PagePlay

Co-founder

Building a pioneering SaaS platform for website design and management - making websites as easy as PagePlay.

As Co-founder of PagePlay, I worked with Harry Bailey to create one of the first Software as a Service (SaaS) platforms for website design and management. We identified a gap in the market for easy-to-use web content management and built a solution that anticipated many of the approaches that are now standard in the industry.

The need we identified

After collaborating on various website projects, Harry and I started to notice a pattern. Each client wanted the same three things:

  • A distinctive branded design
  • The ability to easily update content themselves
  • Hand-holding support with technical aspects like domains and emails

This sounds obvious now, but such services for managing websites and email didn't really exist en-masse in 2007.

The challenge

At that point, most sites were being set up as individual codebases. This created ongoing problems for both us and our customers:

  • For clients: They wouldn't want to pay for ongoing updates they couldn't see value in
  • For us: We had to constantly revisit and upgrade each site to keep it secure and operational as web browsers evolved
  • For the industry: The prospect of constantly performing repetitive updates wasn't very exciting or purposeful

A SaaS CMS with friendly service

Instead of paying thousands to create a site and then hundreds per day for ongoing development, clients would pay a small monthly subscription and we would handle all the boring and complicated bits.

Our vision was to create an online shared CMS tool which would support many different websites, each with their own design and domain name but running on web software we could keep improving and maintaining centrally.

Existing tools didn't cut it

There were already some CMS tools like WordPress on the market, but their user interfaces were still much too complex for the clients we were working with. People focused on running their businesses didn't have time to learn these often complicated tools. We thought our clients represented the mainstream and that there would be a good market for easy-to-use web content management.

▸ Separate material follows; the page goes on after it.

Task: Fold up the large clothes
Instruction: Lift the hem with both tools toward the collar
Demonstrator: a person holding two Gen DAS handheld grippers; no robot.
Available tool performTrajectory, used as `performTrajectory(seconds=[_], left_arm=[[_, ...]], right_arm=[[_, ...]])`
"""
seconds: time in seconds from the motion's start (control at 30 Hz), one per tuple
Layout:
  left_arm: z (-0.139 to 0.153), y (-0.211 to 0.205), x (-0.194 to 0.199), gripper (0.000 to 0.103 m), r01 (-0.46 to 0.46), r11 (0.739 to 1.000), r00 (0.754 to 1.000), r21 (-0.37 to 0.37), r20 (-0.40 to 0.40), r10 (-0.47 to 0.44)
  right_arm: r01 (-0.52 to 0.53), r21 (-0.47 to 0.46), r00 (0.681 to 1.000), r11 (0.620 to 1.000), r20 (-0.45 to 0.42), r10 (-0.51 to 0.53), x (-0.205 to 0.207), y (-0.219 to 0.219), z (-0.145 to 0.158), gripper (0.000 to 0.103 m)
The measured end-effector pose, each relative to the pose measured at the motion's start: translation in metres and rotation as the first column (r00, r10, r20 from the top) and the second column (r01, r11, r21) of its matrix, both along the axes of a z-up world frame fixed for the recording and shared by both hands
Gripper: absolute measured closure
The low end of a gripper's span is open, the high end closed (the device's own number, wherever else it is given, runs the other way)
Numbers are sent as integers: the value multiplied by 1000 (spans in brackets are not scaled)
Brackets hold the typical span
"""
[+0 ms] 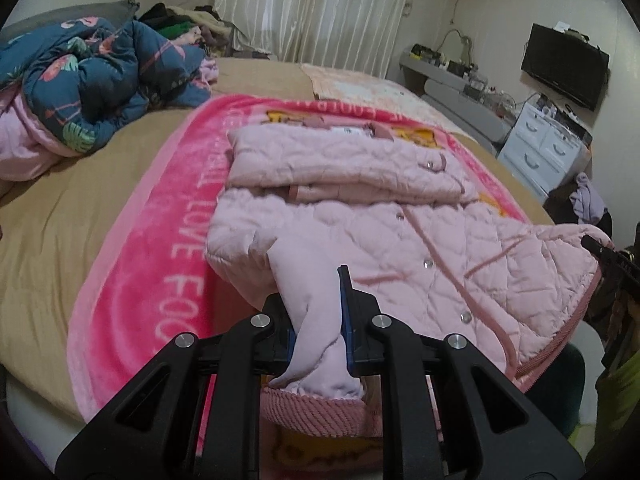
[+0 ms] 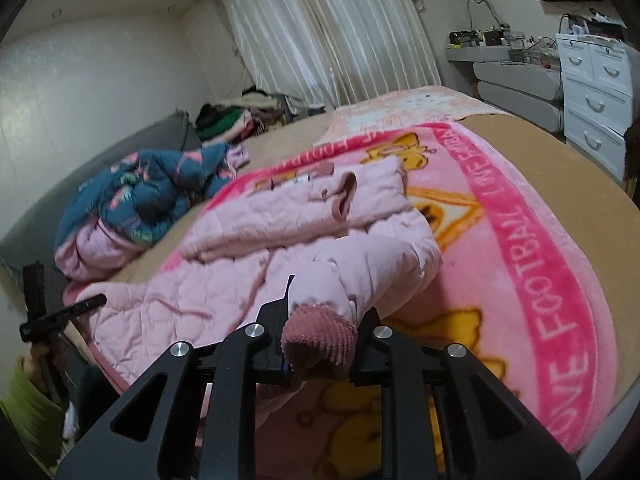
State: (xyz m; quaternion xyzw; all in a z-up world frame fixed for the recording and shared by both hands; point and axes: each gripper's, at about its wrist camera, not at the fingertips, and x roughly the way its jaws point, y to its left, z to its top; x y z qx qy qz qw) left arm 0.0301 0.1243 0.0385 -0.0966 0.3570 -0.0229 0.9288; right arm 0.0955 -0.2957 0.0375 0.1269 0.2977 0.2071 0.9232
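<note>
Quilting in diamond stitch covered the pale pink jacket (image 1: pixel 360 216), which lay part-folded on a plush hot-pink blanket (image 1: pixel 132 280) across the tan bed (image 1: pixel 48 216). The left claw (image 1: pixel 320 320) pinched its smooth lining; the right claw (image 2: pixel 320 332) clamped its ribbed hem. Striped curtains (image 1: pixel 312 12) hung behind.

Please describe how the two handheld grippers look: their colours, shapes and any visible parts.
The left gripper and the right gripper look alike: matte black angular linkage bars with triangular cut-outs, joined by round silver pivot pins. The fingers are black with blue pads on the inner faces. No cables or printed markings are visible.
</note>
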Motion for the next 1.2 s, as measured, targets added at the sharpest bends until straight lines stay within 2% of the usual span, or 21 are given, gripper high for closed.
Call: performTrajectory(seconds=[0.3, 0.6, 0.77, 1.2], left_arm=[[30, 2, 26, 94, -11, 1000, 997, 18, 77, 10], [54, 9, 51, 94, -29, 1000, 992, 5, 122, 28], [62, 16, 64, 94, -48, 999, 990, 1, 134, 47], [79, 32, 109, 94, -99, 995, 984, -3, 149, 98]], right_arm=[[-1, 27, 1000, 1000, 26, 0, 25, 1, 20, 86], [-10, 30, 998, 1000, 67, 8, 48, 9, 47, 86], [-1, 38, 996, 999, 87, -2, 68, 11, 61, 86], [42, 63, 997, 997, 57, -46, 125, 11, 78, 86]])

An innovative business model

Our approach was novel for its time:

  • Build once, scale infinitely: Start adding clients and act on user feedback to keep refining and improving indefinitely
  • Time vs revenue decoupling: The revenue and profit wouldn't only depend on the hours we put in
  • Economies of scale: High upfront development costs shared amongst hundreds of customers
  • Minimal Viable Product: Launch quickly and gather feedback from early usage to drive ongoing development

What I Learned

PagePlay taught me fundamental lessons about:

  • Product-market fit: Understanding real customer needs beyond what they explicitly request
  • Scalable business models: How technology can decouple time from revenue
  • Lean development: Building minimal viable products and iterating based on feedback
  • User experience design: Making complex technology accessible to mainstream users
  • Business model innovation: Creating sustainable approaches to ongoing software maintenance
  • The importance of excellent collaborators: Harry built a rock-solid foundation on a shoestring which underpinned everything we did and remains an incredible achievement

Legacy and impact

The insights gained from PagePlay directly influenced my later work in software development and digital transformation. The focus on user-friendly interfaces, scalable systems, and sustainable business models became core principles that guided both the founding of Human and my current work at One+All.